# Task prompt
The entries below hold a line with "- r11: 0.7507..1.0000" and a line with "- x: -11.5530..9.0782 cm". Return those lines and all that lie between them, exactly and only.

# Record set
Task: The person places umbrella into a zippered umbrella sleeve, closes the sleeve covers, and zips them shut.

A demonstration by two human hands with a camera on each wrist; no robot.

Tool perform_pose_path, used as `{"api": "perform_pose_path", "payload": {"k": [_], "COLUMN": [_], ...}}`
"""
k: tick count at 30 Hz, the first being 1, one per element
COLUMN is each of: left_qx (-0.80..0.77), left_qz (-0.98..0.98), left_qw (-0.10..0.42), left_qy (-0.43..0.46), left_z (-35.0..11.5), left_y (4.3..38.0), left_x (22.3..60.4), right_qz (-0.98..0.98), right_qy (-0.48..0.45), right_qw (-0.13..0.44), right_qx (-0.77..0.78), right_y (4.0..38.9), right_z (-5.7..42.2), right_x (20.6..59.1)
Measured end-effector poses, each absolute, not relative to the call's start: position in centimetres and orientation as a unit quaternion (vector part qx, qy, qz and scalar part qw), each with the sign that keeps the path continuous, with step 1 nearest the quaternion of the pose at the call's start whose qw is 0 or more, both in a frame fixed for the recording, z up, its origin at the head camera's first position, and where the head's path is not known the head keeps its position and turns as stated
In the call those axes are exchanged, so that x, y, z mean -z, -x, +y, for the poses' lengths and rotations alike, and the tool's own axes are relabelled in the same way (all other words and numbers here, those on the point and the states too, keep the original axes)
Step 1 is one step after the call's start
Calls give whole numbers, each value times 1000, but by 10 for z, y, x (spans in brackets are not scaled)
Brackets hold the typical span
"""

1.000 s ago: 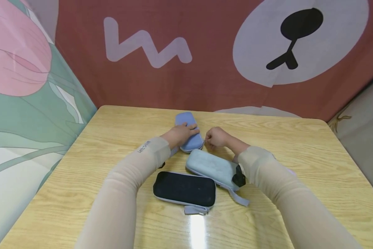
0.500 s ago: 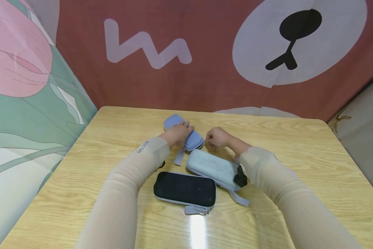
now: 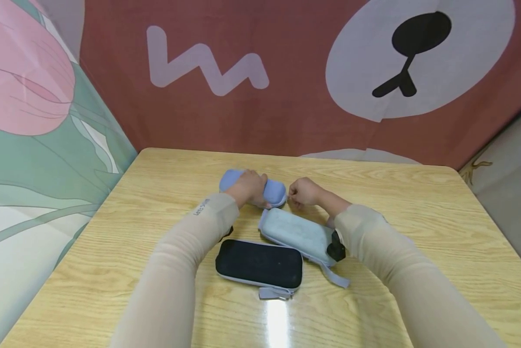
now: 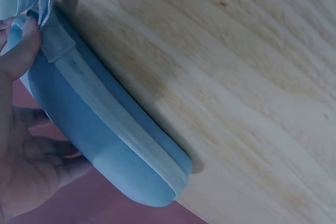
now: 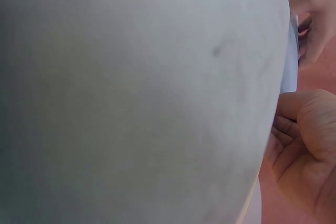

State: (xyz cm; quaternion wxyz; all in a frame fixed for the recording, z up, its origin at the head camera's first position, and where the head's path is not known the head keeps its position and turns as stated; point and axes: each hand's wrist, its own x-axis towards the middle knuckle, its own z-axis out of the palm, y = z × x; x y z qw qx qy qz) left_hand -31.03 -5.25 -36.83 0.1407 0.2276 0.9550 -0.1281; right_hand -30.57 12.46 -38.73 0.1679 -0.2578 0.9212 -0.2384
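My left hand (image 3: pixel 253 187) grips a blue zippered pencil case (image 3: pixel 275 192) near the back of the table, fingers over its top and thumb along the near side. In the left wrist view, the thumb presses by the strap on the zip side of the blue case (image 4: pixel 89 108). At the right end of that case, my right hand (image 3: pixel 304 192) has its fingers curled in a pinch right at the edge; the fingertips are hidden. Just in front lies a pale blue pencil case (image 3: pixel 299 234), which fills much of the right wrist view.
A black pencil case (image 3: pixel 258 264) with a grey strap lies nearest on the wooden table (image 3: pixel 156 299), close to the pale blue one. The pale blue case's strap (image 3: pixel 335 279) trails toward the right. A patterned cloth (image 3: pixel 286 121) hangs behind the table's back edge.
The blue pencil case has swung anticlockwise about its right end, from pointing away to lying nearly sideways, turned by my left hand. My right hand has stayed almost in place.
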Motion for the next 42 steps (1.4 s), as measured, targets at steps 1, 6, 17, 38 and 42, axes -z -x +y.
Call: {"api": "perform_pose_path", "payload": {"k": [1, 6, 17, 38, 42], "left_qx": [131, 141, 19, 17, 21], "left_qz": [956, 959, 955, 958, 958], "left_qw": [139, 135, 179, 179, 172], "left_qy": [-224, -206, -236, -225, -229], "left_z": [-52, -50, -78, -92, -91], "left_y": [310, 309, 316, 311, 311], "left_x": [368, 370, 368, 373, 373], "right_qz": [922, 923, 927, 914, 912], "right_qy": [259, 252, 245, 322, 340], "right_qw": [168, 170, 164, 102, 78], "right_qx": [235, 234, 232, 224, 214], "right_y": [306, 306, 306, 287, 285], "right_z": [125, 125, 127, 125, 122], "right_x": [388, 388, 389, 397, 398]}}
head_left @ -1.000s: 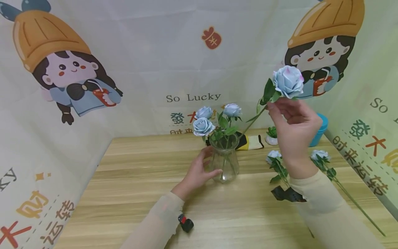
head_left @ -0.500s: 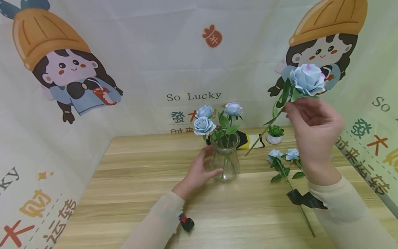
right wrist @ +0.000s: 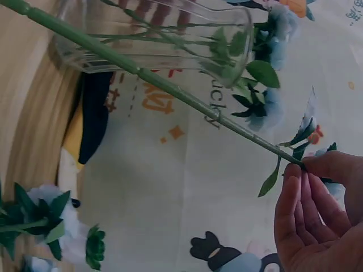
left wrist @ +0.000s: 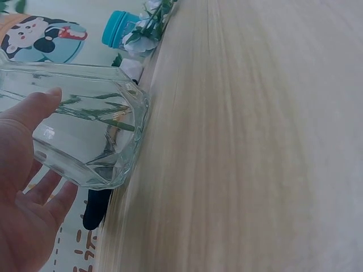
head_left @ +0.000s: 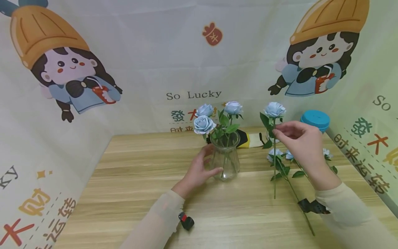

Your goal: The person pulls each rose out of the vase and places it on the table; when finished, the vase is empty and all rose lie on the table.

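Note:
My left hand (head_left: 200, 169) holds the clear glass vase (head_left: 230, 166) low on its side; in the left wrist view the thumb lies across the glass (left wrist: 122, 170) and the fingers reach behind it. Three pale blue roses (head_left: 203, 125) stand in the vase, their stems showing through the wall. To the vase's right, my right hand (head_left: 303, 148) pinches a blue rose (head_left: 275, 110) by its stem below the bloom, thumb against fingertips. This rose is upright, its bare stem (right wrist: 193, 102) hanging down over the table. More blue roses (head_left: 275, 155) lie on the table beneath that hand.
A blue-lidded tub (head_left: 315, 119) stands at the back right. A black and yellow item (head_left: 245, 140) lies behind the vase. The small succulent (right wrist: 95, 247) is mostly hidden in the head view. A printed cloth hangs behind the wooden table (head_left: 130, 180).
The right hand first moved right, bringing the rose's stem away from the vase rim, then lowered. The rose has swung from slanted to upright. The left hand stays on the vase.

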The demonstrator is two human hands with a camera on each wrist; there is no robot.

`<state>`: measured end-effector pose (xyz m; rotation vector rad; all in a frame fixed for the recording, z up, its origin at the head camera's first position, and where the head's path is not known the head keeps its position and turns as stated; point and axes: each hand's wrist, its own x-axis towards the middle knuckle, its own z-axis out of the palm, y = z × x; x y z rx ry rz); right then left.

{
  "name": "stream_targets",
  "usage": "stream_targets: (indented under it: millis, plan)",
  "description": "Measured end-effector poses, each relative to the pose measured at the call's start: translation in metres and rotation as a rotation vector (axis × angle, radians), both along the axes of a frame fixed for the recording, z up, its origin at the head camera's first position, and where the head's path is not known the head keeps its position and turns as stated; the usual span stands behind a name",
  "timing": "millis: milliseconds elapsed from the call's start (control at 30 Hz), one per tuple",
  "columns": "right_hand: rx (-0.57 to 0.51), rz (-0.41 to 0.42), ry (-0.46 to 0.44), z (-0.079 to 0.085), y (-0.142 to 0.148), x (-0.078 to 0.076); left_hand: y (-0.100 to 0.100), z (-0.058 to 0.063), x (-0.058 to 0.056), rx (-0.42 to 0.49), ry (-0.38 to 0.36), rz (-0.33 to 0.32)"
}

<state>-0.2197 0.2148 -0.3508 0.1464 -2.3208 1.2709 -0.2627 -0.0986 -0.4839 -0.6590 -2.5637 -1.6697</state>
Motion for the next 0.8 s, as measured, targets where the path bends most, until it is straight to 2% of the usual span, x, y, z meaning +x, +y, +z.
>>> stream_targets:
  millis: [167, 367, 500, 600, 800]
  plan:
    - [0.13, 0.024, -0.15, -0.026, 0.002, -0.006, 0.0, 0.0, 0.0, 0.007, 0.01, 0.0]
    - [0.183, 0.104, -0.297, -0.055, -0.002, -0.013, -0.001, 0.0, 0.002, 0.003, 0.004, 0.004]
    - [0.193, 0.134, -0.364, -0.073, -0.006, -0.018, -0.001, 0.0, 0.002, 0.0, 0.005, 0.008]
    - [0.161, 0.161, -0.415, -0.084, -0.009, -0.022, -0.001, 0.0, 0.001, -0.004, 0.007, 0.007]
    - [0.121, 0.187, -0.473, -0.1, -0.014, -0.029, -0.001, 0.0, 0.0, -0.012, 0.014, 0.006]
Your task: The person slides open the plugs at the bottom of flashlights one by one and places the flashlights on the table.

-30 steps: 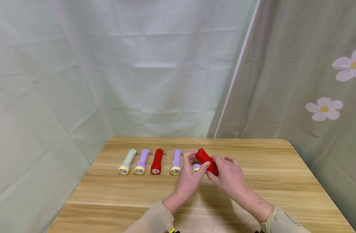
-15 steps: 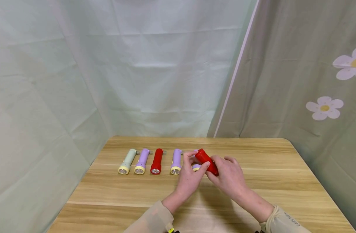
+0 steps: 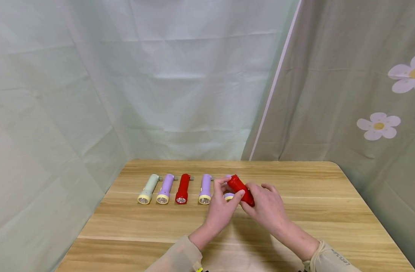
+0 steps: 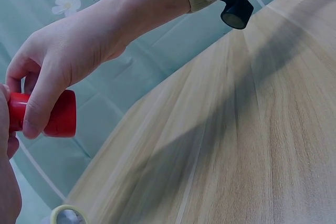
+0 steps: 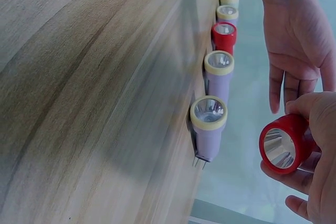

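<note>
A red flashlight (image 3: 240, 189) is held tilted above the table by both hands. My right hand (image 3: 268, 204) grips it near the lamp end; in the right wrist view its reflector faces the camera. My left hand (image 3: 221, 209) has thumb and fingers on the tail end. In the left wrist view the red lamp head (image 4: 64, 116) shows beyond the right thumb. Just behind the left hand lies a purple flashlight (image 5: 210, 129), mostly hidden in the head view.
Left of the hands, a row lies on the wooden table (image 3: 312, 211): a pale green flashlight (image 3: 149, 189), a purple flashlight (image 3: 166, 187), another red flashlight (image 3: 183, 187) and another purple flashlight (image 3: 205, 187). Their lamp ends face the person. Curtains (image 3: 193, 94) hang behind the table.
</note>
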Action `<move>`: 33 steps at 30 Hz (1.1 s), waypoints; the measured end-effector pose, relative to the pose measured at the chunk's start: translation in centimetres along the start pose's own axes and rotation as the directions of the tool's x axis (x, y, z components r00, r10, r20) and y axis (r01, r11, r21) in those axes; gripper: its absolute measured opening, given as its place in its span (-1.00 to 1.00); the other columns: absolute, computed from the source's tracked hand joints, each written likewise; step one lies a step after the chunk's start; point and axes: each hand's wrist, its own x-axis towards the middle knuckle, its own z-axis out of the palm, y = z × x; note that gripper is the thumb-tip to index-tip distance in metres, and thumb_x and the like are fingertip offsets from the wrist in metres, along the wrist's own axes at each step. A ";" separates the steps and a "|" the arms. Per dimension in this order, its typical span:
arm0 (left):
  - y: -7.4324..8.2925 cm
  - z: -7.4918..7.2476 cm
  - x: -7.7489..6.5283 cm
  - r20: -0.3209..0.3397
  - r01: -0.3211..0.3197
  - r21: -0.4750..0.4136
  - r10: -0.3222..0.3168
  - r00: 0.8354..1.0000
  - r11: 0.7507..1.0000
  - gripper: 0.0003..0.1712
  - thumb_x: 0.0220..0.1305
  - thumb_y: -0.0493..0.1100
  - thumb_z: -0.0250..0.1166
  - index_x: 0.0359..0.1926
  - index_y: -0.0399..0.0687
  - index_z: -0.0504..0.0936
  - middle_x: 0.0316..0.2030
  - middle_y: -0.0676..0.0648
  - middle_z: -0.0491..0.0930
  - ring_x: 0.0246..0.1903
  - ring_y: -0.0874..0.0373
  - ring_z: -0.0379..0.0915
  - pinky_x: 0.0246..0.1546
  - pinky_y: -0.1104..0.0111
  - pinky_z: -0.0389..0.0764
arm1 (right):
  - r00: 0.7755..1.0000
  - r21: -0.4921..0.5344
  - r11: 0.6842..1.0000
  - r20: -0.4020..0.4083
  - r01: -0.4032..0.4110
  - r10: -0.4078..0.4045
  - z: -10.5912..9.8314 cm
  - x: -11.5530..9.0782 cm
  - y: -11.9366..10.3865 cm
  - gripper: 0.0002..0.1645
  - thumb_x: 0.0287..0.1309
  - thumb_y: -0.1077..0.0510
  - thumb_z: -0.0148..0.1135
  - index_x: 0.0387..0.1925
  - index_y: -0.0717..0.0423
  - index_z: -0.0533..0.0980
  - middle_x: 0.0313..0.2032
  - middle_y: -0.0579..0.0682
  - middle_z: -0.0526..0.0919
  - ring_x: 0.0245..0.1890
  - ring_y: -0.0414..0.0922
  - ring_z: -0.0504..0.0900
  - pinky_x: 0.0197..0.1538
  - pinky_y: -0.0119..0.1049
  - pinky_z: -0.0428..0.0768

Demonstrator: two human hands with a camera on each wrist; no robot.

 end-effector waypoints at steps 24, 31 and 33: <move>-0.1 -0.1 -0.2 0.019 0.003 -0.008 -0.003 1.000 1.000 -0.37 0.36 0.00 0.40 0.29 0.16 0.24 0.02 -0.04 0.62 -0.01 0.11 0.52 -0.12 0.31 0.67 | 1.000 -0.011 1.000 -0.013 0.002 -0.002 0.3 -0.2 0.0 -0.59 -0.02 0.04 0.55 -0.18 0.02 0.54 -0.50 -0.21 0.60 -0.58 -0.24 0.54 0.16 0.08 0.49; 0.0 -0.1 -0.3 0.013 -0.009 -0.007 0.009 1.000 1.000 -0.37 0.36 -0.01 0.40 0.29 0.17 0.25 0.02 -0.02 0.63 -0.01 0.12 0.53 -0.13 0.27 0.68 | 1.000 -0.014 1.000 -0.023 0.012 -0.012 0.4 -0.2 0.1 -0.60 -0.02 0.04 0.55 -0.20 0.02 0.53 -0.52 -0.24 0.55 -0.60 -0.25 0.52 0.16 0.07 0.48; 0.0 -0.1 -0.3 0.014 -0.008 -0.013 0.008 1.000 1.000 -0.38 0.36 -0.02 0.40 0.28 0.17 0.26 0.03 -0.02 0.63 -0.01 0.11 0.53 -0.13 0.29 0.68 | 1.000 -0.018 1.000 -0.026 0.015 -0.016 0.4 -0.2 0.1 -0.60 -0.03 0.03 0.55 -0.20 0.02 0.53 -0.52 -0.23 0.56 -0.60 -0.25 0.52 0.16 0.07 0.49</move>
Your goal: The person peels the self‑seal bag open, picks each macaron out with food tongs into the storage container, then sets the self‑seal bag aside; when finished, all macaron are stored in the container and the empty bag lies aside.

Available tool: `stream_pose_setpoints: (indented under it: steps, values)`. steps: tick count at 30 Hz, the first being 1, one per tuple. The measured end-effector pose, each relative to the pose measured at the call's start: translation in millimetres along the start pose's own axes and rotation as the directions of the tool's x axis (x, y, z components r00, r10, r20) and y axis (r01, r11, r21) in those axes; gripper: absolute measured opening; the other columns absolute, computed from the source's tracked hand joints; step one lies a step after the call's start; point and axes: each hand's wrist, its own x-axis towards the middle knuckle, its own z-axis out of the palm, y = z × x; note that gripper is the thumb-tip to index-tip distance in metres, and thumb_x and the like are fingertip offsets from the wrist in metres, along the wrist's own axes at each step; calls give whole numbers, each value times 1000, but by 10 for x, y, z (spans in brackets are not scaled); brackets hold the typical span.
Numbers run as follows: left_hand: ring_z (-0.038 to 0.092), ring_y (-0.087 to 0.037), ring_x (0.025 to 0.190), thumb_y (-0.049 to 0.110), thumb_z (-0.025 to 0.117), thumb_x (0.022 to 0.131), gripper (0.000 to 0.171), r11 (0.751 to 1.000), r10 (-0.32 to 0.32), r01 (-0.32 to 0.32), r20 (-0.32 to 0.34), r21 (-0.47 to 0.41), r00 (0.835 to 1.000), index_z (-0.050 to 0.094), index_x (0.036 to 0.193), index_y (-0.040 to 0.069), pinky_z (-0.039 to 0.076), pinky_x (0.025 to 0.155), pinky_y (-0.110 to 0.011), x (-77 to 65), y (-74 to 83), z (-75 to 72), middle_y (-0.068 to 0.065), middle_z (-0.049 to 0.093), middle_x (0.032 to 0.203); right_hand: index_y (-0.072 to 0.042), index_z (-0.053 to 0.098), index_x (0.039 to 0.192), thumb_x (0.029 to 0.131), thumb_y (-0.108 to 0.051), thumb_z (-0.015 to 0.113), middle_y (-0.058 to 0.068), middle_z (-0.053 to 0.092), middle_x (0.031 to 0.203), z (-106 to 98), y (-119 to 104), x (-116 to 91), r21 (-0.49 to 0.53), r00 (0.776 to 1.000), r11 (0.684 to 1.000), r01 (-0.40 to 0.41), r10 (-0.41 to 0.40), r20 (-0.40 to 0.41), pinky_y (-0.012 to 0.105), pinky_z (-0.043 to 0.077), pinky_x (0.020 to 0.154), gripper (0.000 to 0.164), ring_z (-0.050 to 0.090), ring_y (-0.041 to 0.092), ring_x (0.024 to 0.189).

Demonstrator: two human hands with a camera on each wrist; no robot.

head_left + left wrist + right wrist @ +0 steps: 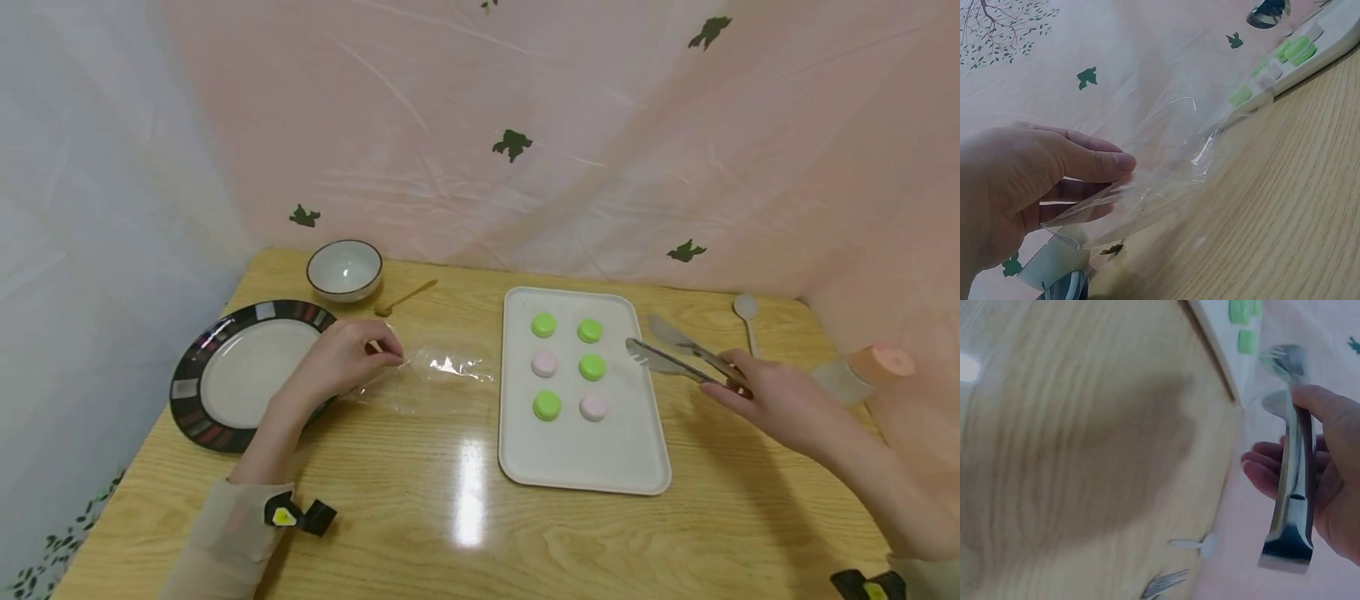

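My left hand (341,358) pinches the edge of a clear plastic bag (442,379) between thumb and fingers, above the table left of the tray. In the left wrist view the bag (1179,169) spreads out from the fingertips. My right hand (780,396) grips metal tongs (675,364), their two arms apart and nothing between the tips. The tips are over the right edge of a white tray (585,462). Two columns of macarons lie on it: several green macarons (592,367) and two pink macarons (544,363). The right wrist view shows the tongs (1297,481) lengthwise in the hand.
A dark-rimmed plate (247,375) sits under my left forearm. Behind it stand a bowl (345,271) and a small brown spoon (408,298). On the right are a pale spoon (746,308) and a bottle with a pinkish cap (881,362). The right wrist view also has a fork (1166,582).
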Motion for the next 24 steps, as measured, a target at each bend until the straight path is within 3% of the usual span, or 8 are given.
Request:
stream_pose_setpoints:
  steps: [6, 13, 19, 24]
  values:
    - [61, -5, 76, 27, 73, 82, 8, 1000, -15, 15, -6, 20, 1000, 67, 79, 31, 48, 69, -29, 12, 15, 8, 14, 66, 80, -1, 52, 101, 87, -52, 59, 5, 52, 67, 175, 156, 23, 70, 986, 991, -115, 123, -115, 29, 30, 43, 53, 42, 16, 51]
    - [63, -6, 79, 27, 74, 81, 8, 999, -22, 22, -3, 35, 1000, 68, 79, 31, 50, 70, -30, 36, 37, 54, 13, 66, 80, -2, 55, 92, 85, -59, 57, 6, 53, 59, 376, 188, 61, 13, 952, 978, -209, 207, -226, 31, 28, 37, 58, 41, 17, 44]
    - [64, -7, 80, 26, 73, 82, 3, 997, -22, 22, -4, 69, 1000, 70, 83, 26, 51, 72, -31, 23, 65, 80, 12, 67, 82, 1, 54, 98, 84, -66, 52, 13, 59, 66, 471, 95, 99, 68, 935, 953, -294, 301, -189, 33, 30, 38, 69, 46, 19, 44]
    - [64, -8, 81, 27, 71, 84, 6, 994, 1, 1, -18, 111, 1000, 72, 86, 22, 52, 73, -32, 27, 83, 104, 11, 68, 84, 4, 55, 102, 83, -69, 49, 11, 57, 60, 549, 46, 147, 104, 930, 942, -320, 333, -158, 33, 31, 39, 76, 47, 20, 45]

# Completed task
  - r11: 0.7507..1.0000
  - gripper: 0.0003..0.1712
  - thumb_x: 0.0220..0.1305
  - thumb_y: -0.0493..0.1100
  - thumb_z: -0.0250..0.1166
  - index_x: 0.0359..0.1926
  - index_y: -0.0399..0.0687
  - index_z: -0.0504..0.0936
  - middle_x: 0.0316..0.2030
  - middle_y: -0.0676..0.0648
  - middle_z: -0.0491..0.0930
  - ring_x: 0.0246..0.1903
  - ring_y: -0.0874..0.0373
  - ring_z: -0.0379..0.0915
  - pinky_x: 0.0246..0.1546
  - pinky_y: -0.1104..0.0111
  - pinky_z: -0.0389..0.0764
arm1 (right):
  - r00: 0.7755..1.0000
  - r21: -0.4921..0.5344
  - r11: 0.6842..1.0000
  - r20: -0.4020..0.4083
  - r01: -0.4032..0.4110
  - r10: -0.4078..0.4045
  - z: -10.5912..9.8314 cm
  - x: -11.5530..9.0782 cm

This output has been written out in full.